TIEMPOS MODERNOS


El humo negro lo invadía todo. Los decadentes rascacielos parecían antiguas ruinas romanas.

Resultó que el único modo de ascender en aquel universo era olvidando que uno tenía piel, aprendiendo a sentirse como en casa siendo el invitado del diablo más descarnado.

El puesto más codiciado era llegar a ser barrendero de la exterminación, a las órdenes del verdugo galopante. Guardando silencio ante las burlas que formaban peleles deformando dignidades, clavando banderillas en la parte más tierna, la humana, troceando el alma hasta dejarla en carne viva.

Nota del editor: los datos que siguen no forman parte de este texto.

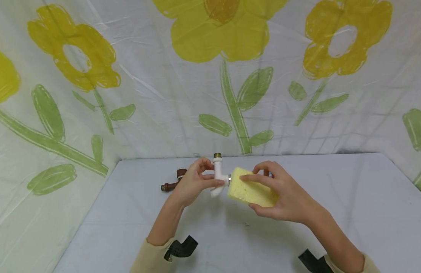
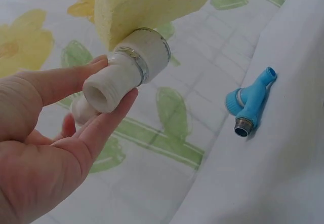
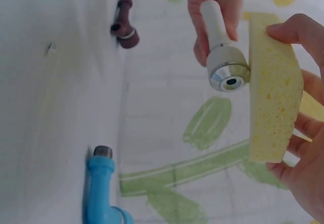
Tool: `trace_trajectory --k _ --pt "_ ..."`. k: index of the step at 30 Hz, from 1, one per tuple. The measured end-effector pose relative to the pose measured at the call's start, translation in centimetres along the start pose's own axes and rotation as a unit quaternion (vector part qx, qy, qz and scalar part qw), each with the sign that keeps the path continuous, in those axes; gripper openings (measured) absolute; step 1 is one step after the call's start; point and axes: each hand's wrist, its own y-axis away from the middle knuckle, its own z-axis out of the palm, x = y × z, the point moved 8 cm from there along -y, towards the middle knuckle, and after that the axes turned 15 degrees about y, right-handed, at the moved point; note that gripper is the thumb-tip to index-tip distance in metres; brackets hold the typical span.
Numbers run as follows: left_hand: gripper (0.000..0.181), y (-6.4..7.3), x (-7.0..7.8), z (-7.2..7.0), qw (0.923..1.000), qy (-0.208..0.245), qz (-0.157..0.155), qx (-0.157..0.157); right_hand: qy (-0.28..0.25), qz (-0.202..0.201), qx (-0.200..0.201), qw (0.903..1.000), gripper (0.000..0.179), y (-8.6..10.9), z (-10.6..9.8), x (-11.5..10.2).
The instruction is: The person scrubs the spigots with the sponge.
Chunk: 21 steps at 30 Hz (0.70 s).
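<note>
Pinching, left: your left hand [image 1: 193, 184] has 1 white fitting [image 1: 218, 176] between thumb and fingers, brass-threaded end up.
Pinching, right: your right hand [image 1: 283, 193] has 1 yellow sponge [image 1: 248, 191], thumb on the near edge, fingers over the far side.
Contact: sponge touches the fitting's wide, metal-rimmed part, between your two hands.
Fittings, count 3: 1 white, in your left hand; 1 brown fitting [image 1: 169, 187], on the table [image 1: 104, 220] left of your left hand and partly hidden by it; 1 blue fitting [image 2: 255, 97], on the table beyond your right hand, mostly covered by that hand in the head view.
Speck: 1 tiny bit [image 1: 247, 224] on the table, nearer you than both hands.
Sleeves: 2 beige, 1 behind each hand.
Backdrop: flower-print sheet [image 1: 152, 125] beyond both hands.
</note>
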Motion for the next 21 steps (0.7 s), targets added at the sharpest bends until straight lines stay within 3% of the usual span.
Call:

Pero un día uno de esos grupos afinó la genética, calcando la cruz que tenían pintada en el uniforme y tatuándola con su propia sangre en la espalda. Esa fue su pintura de guerra para tornar la hoja, haciéndola más verde en su cara interior. Visto desde arriba el árbol seguía creciendo poderoso, y desde abajo el motín se iba trazando, meticuloso, como un ejército de hormigas.

Escogieron las fichas negras, pero para jugar a blancas y escalaron la despiadada pirámide para comenzar a invertirla. Regaron los huecos de las mustias manos con agua de lluvia haciendo resbalar la sal de las lágrimas. Descosieron las bocas cerradas por los hilos del miedo y dibujaron huellas humanas en el suelo, para que dejaran de sentirse animales.

Ese día cayeron aves oscuras en picado desde el cielo y desaparecieron en forma de humo. Porque ese día a los hombres se les empezó a mirar como a hombres.

La brigada humana se quitó el uniforme y se tiró al suelo con los brazos abiertos, extenuada y extasiada tras haber puesto fin al fin del mundo. Debajo de aquellos trajes solo había niños.